The new lever of general medicine: what perspectives?

by Amir Roberti


02 MAY

Dear Director,
on the occasion of the meeting promoted by FNOMCEO on the ‘Medical issue‘was shown a survey (alarming in my opinion) according to which many doctors even at a young age have expressed a desire to leave the profession. In fact, according to this survey, 25% of my colleagues between the ages of 25 and 34 (precisely the age group in which I return) if they had the possibility, would ‘desert’.

I am still attending the Specific Training Course in General Medicine, but I had the great opportunity to already assume the ownership of a Primary Care position. In fact, my position is privileged: if on the one hand I experience the problems of my clinic daily on the field, on the other hand there is a constant confrontation with my young colleagues from which great fears about our future shine through.

In fact, I can only see how delicate it is to carry out the profession of General Practitioner, especially for those who – like me – started working during the period of the pandemic. Stormy times and great changes, of course, but our commitment is always high; after all, the pact of alliance with patients and their right to health is at stake. We have a great responsibility towards our clients and important choices to be made towards them.

Our profession is also slowly undermined by the unprecedented growing bureaucratic load (therapeutic plans, various types of certificates, tampons, non-compliance measures in pandemics) which sometimes prevents us from carrying out our outpatient clinical activity in the best possible way: an activity that constitutes the backbone of our profession and which today is however increasingly sacrificed.

It would be necessary for everyone – without distinction – to have a support staff, aimed at lightening the administrative part of our work; but even here one cannot fail to notice the disparity between who receives reimbursement for these expenses (group medicines) and who has to bear all the burdens (individual GPs).

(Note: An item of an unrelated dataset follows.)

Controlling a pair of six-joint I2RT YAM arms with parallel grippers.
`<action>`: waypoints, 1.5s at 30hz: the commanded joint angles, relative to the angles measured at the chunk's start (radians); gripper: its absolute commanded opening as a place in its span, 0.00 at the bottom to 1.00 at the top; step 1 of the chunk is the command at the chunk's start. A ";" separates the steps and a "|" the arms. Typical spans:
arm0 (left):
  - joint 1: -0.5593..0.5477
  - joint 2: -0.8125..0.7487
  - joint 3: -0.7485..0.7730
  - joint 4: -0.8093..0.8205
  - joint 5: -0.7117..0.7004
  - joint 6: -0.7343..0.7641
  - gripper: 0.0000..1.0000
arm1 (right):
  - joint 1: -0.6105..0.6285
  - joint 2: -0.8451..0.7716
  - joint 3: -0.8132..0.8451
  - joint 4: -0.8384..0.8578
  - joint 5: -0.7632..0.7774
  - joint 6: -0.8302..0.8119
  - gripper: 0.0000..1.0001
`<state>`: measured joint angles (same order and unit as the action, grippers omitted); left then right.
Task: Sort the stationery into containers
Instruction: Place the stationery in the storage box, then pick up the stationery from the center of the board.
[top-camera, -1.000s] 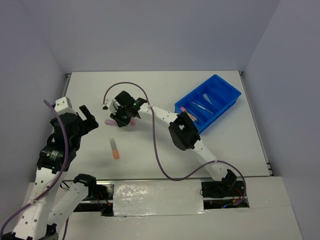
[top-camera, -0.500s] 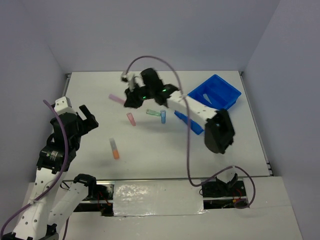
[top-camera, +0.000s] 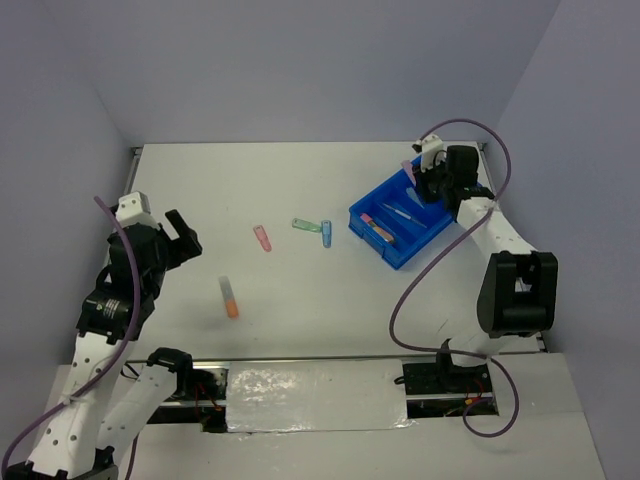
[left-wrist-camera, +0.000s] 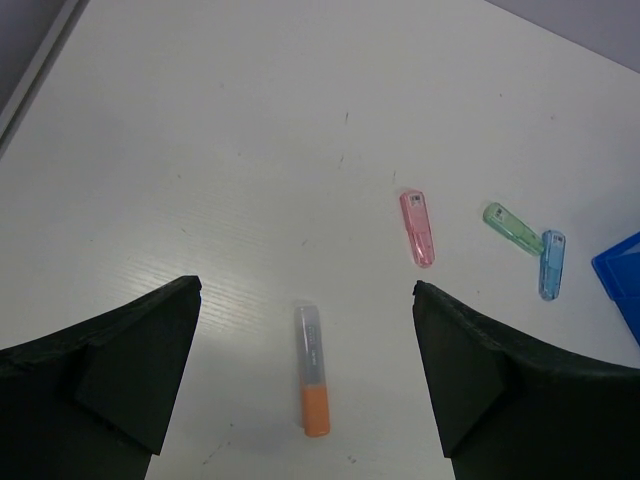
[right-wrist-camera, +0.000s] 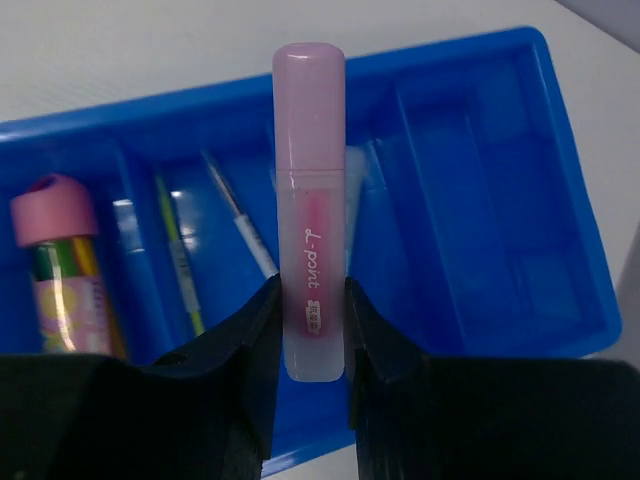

The service we offer is sometimes poor in the eyes of patients and the articles in some media (which portray our category as millionaire slackers) contribute to increasing discontent in patients to the point of leading to episodes of verbal and physical aggression. In the face of the three hours (minimum and not maximum) of the clinic, in reality a greater number are dedicated to it, so much so that it also affects the private life of each of us. In this regard, I listened to stories of elderly colleagues who ended up in burn out precisely in order to dedicate more and more time to patients.

Load of bureaucracy, denigrating attacks or physical assaults, patient dissatisfaction, disproportionate work-life ratio: all this represents a source of great fear for young doctors who therefore ask themselves whether it is convenient to undertake such a career.

For example, in my Region (Veneto) the tenders for deficient territorial areas (increasingly deficient due to the haemorrhage of retirement that is occurring) are almost deserted: and with a scenario as described above, one wonders why? Solutions such as increased investment in the recruitment of healthcare personnel may not remedy the problem. Let us bear in mind that the real problem is not only the number of future GPs, but above all the quality of the work that is offered to young colleagues, some of whom do not intend to accept the Convention and all that it entails.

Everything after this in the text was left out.